Variasi latihan lainnya dapat pula
berbentuk permainan dengan bola, perlombaan estafet, berenang, naik sepeda ke
gunung, cross country dsb. Kecuali membawa kegembiraan berlatih, unsur daya
tahan, koordinasi gerak, kelincahan, dan lain-lain komponen fisik juga akan
turut terlatih. Variasi latihan yang dikreasi dan diterapkan secara kreatif
akan dapat menjaga terpeliharanya kondisi fisik mupun mental atlet, sehingga
dengan demikian timbulnya kebosanan berlatih sejauh mungkin dapat dihindari.
8.
Lama Latihan
Waktu latihan sebaiknya adalah pendek
akan tetapi berisi dan padat dengan kegiatan-kegiatan yang bermanfaat. Kecuali
waktunya yang pendek, latihan harus juga dilakukan sesering mungkin.Setiap
latihan tersebut harus dilakukan dengan usaha yang sebaik-baiknya dan dengan
kualitas atau mutu yang tinggi.
Suatu kuntungan dari
latihan-latihan yang pendek adalah bahwa hal ini akan terus membawa atlet dalam
alam berfikir tentang latihannya, artinya segala sesuatu yang diberikan kepadanya
dalam latihan tadi akan dapat terus berdengung dalam fikirannya.
Apabila waktu latihan
berlangsung terlalu lama dan terlalu melelahkan maka bahayanya adalah bahwa
atlet akan memandang setiap latihan sebagai suatu siksaan.
9.
Latihan Relaksasi
Rileksasi fisik dalah masalah yang
berhubungan dengan tinggi rendahnya tingkat ketegangan (degree of tension) yang
da dalam otot-otot. Suatu rahasia dalam olahraga adalah, untuk jangan
memberikan kepada otot-otot yang sedang bekerja ketegangan yang lebih dari yang
dibutuhkan untuk melaksanakan gerakan-gerakan yang dimaksud, dan untuk
mendapatkan tingkat ketegangan yang serendah-rendahnya didalam otot-otot
antagonis, agar dengan demikian tidak menghalangi kerja otot-otot yang sedang
bekerja yang sdang berkontrkasi.
Dalam olahraga relaksasi yang diperlukan
tidak hanya rileksasi didalam otot atau fisik saja, namun juga rileksasi
mental, yang seringkali malah lebih penting daripada rileksasi fisik.Lawther
berpendapat bahwa “relaxation seem to come under voluntary control”.
Relaksasiadalah suatu proses conditioned learning, belajar untuk membiasakan
diri untuk rilieks (Lawther dalam Harsono : 1959).
Relaxation adalah alt yang penting untuk
mengendalikan diri sendir dan untuk mempertahankan sikap dan kesimbangan
(poise) selama pertandingan berlangsung, baik fisik maupun mental.Relaxation
adalah alat yang efektif untuk menghindarkan kekakuan, ketegangan, terutama
saat terakhir suatu pertandingan.
10.
Tes-tes uji coba
Tes uji coba atau lazim disebut tes
trials adalah tes atau pertandingan yang dijadwalkan sebelum pertandingan besar
sebenarnya berlangsung.

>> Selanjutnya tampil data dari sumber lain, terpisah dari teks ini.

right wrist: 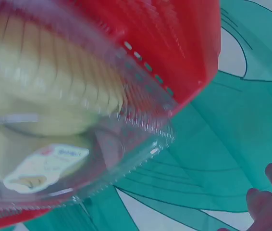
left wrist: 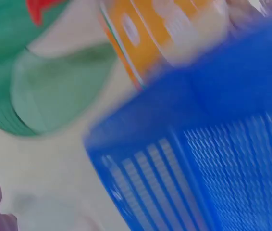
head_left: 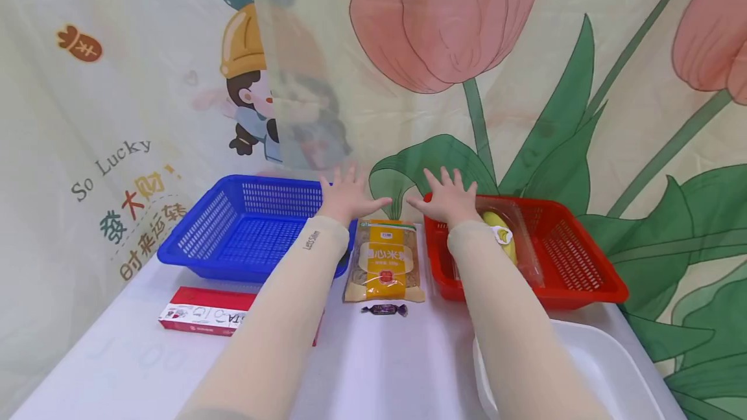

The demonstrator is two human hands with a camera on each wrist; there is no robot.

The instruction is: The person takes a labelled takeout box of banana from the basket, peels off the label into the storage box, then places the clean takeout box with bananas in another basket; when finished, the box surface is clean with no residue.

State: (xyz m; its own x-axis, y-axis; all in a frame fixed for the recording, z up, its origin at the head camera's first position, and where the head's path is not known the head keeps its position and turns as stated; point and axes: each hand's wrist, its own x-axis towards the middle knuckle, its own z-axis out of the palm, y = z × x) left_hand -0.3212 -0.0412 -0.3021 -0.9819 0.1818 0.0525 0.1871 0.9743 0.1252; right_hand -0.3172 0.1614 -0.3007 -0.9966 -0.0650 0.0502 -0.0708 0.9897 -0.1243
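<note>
left hand (head_left: 348,198) fingers spread, over blue basket (head_left: 233,232) | right hand (head_left: 448,199) fingers spread, over red basket (head_left: 578,258)

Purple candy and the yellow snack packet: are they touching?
Apart. The head view shows the purple candy lying just in front of the yellow snack packet, with a thin strip of white table plainly visible between them.
</note>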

Tujuan utama pertandingan uji coba adalah:
a.
Untuk memberikan pegalaman kepada atlet dan tim untuk
bertanding dalam suasana pertandingan yang sebenarnya, dengan peraturan-peraturan
permainan dan pertandingan yang resmi, dan ditonton oleh penonton yang masih
asing bagi mereka.
b.
Untuk mencari atau mengetahui (kalau ada)
kekurangan-kekurangan atlet dan tim, baik dalam aspek teknik, taktik,dan
kerjasama fisik maupun mental.
c.
Untuk menguji kemampuan taktis regu kita dalam
menghadapiberbagai strategi dan taktik lawan.
d.
Untuk memberikan pengalaman terlibat dalam situasi-situasi
stress fisik dan mental pertandingan dan berusaha mengatasinya.
e. Untuk menguji atlet berada
dalam situasi dan kondisi pertandingan yang keras, rumit dan kejam.